If you’ve been reading this blog for a while, you know about my love-hate relationship with social media. Something about operating on-line makes people thoughtless. Combine that with my hyper-sensitivity on autism and child issues—the result is potential meltdown every time I log on.
One particularly problematic area for me is constant Facebook updates about amazing children, written in some superficially deprecating fashion. “No other kid in Caleb’s figure-skating lessons can even axel. Can’t believe I can’t afford anything better for a kid who already lands a lutz!” Or: “I really love Woody’s new teacher. Look at this certificate she made him for getting the highest reading scores in the class.” Or: “Clementine is district chess champion. I feel a little less like I’m depriving her by not being a soccer mom.”
I get bitter.
Strangely, it is only the amazing-kid updates of distant friends that bother me. I like reading when my close friends—the kind of friends I visit, and telephone—post about their children.
I’ve come up with two reasons for the difference.
First: My close friends don’t do the superficially self-deprecating thing. They just brag. I’m not sure why that’s less offensive, but it is.
Second: They know about Martin.
When it comes to social media, I’m constrained, because we’ve chosen to keep Martin’s autism confidential. Adrian and I are careful not to post anything that makes our son appear atypically developing. We share the one picture in ten in which Martin actually looks at the camera. We write the cute things he says only when they sound like what any four-year-old might say, or else we edit to keep the gist while fixing the words. Of Martin’s true successes, I cannot boast on-line. “Martin chased a boy at the playground for, like, at least five seconds before he lost interest!” “Martin had a four-exchange conversation with his babysitter!” “In the midst of bolting down the sidewalk this afternoon, Martin turned around to see if I was following him!”

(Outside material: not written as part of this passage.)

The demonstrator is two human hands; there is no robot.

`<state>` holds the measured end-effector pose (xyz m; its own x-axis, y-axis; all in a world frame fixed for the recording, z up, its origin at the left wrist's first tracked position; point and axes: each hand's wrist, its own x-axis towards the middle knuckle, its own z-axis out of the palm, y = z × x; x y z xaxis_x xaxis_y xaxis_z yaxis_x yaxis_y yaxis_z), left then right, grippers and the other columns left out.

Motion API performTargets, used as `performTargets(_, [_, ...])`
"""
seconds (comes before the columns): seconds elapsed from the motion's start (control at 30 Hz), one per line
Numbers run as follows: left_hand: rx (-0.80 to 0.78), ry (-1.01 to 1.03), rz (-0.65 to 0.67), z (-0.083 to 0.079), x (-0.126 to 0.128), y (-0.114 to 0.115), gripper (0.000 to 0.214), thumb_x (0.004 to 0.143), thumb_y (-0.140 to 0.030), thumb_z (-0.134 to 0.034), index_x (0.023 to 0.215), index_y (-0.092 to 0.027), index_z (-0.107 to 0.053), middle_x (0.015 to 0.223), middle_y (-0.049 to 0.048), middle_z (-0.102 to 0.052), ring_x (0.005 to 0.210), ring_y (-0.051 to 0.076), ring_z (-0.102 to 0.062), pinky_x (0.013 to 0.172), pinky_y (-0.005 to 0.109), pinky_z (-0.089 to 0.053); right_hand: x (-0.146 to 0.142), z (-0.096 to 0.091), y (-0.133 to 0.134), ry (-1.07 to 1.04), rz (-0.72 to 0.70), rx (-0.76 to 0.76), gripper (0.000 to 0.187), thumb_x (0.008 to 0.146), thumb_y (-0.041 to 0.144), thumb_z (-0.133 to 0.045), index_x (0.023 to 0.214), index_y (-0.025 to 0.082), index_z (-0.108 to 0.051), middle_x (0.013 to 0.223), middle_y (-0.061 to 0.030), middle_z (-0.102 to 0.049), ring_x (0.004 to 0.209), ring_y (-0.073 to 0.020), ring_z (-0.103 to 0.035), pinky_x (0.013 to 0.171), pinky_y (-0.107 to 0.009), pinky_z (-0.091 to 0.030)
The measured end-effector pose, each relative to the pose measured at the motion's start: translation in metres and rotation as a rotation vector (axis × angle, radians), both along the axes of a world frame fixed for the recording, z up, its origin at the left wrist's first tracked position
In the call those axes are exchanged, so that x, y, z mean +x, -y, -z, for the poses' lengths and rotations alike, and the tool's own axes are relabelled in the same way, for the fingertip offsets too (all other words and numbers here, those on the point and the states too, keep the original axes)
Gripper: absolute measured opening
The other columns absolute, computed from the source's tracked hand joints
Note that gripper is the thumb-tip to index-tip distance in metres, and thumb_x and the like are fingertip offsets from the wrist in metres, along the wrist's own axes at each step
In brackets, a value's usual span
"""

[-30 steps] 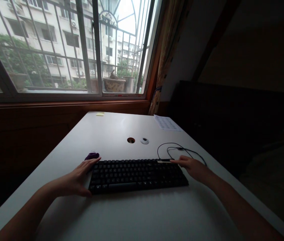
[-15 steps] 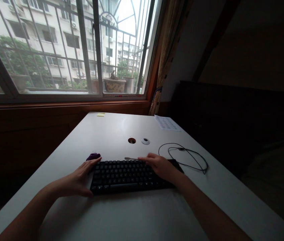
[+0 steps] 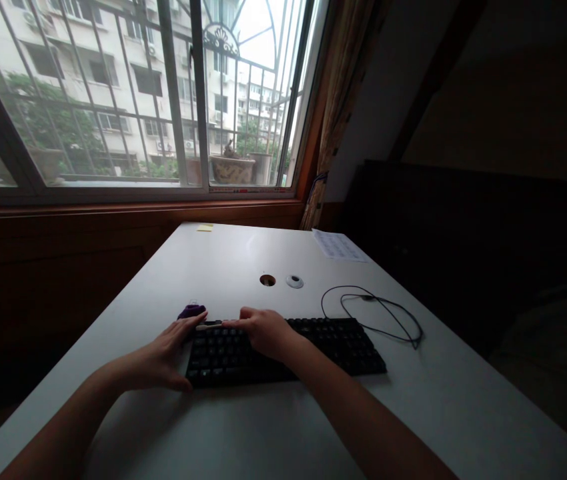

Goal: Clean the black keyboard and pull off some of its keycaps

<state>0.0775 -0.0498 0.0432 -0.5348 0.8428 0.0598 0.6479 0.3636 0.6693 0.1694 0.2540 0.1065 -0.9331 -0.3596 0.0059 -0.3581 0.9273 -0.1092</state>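
A black keyboard (image 3: 336,347) lies flat on the white table. At its left end is my left hand (image 3: 166,353), with the thumb at the near corner and the fingers at the far corner, gripping it. My right hand (image 3: 266,331) is closed around a small, slim, pale brush (image 3: 209,326). The brush's head points left and is over the top row of keys near the left end. Behind my left fingertips sits a bunched dark purple cloth-like thing (image 3: 192,311), partly hidden. My right hand and forearm cover the middle keys.
A black cable (image 3: 419,327) lies in loops right of the keyboard. Farther back are a round hole (image 3: 267,281) in the white table (image 3: 233,267), its white ring cover (image 3: 294,281), a printed sheet (image 3: 341,247) and a yellow sticky note (image 3: 205,227). A barred window stands behind.
My right hand has swept left with the brush, from the right part of the keyboard's top row to near its left end. My left hand has kept its place on the keyboard.
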Motion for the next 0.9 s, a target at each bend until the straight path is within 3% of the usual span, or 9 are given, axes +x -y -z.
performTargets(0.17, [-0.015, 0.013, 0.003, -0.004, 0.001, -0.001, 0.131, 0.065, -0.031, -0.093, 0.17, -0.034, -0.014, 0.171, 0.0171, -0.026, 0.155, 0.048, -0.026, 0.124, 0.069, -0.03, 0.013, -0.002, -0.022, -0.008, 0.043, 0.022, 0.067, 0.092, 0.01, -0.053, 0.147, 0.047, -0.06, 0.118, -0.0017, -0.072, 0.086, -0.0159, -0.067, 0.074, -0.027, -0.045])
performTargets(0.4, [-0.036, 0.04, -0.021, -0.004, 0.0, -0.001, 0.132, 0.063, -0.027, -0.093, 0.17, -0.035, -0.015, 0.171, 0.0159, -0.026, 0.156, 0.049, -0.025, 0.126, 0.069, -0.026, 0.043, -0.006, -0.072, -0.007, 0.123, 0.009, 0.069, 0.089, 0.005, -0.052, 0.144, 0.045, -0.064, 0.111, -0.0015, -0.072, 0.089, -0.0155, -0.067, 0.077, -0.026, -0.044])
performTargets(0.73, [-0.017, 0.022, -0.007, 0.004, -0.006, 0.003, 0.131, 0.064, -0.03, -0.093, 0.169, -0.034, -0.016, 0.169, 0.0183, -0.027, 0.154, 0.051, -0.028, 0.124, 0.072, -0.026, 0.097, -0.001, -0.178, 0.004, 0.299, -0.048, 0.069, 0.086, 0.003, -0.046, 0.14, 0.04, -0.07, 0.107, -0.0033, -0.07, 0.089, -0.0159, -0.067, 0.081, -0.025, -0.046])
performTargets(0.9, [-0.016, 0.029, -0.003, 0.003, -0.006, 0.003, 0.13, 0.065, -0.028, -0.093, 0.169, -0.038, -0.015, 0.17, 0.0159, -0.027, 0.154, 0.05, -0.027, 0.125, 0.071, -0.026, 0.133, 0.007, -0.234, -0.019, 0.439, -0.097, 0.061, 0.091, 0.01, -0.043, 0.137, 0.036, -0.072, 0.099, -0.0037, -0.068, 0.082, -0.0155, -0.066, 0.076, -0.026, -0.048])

My close friends know about these successes, even if I can’t share them publicly, because they know about Martin. Last Memorial Day, as we do annually, Adrian and Martin and I got together with some of my closest girlfriends from high school. This year six families attended the gathering. The other children, all older than Martin and all typically developing, played with him as if he were their own little brother; they were patient, occasionally teasing, responsibly keeping him from trouble. From the parents I heard nothing but swooning. Martin was talking so much more than the previous year. Martin’s eye contact had improved. Martin had better command of his movement.
No strange looks to endure. Nothing to cover. Only compliments.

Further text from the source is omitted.